Step-by-step explanation:
The question at hand involves a calculation of the current price of a 10-year, 5.0% coupon bond that was issued 2 years ago and now carries a market yield of 6.2% with semi-annual coupon payments. To calculate the current price of the bond, we need to determine the present value of the bond's future cash flows, which include the semi-annual coupon payments and the principal repayment at maturity.
Bond pricing is determined by the present value of these future cash flows, discounted back at the bond's yield to maturity (YTM), which in this case is 6.2%. Since the bond has 8 years remaining (16 semi-annual periods), and the semi-annual coupon payment is $25 (5% divided by 2, multiplied by the $1,000 face value), we can use the present value formula for annuities to calculate the present value of the coupon payments. Additionally, we calculate the present value of the $1,000 principal amount that will be returned at the end of the bond's life. The sum of these two present values is the current price of the bond. Implementing these calculations requires using the present value for an annuity formula and a single cash flow.

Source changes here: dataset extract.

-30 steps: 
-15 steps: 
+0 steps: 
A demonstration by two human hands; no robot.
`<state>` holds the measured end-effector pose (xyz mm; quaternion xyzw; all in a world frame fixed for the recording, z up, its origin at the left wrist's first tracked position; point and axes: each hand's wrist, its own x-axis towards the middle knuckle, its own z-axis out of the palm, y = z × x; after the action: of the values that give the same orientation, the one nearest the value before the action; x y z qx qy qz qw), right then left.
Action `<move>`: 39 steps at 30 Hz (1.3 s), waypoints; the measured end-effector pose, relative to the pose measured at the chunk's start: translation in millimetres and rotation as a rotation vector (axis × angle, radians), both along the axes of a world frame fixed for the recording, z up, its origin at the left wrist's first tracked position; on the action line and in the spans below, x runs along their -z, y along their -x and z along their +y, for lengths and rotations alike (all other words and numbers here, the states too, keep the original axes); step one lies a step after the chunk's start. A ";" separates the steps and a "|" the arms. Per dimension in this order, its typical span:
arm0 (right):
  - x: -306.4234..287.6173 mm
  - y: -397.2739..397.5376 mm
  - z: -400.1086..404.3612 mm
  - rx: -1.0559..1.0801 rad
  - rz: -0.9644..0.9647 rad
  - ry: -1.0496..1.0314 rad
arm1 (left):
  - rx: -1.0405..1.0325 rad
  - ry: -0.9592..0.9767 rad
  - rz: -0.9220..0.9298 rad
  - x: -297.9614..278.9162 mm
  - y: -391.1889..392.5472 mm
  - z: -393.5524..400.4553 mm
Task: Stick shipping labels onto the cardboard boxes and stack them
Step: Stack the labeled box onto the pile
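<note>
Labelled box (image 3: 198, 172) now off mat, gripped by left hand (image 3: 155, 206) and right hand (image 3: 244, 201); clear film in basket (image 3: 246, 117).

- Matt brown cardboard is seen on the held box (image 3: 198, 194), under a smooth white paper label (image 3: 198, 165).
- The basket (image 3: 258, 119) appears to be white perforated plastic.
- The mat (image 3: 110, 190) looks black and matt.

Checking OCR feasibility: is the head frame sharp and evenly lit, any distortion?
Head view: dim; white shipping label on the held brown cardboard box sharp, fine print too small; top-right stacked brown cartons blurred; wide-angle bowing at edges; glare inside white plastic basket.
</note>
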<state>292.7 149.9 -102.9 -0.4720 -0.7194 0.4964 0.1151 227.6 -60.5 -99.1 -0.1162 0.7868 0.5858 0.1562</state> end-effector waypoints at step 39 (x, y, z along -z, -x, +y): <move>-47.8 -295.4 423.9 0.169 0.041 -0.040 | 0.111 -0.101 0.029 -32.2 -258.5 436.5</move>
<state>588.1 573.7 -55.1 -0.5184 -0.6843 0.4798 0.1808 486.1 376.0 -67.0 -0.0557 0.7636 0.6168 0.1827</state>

Example: Calculation of the Price of a 5.0% Semi-Annual Coupon Bond
• Semi-annual coupon payment present value: This is calculated using the present value of an annuity formula.
• Principal repayment present value: This is calculated by discounting the face value back at the YTM over the remaining life of the bond.
• Current bond price: This is the sum of the previous two present values.
By calculating these present values, we can determine the price of the bond under the current market yield, which will likely be lower than the face value due to the higher market interest rate as compared to the coupon rate of the bond.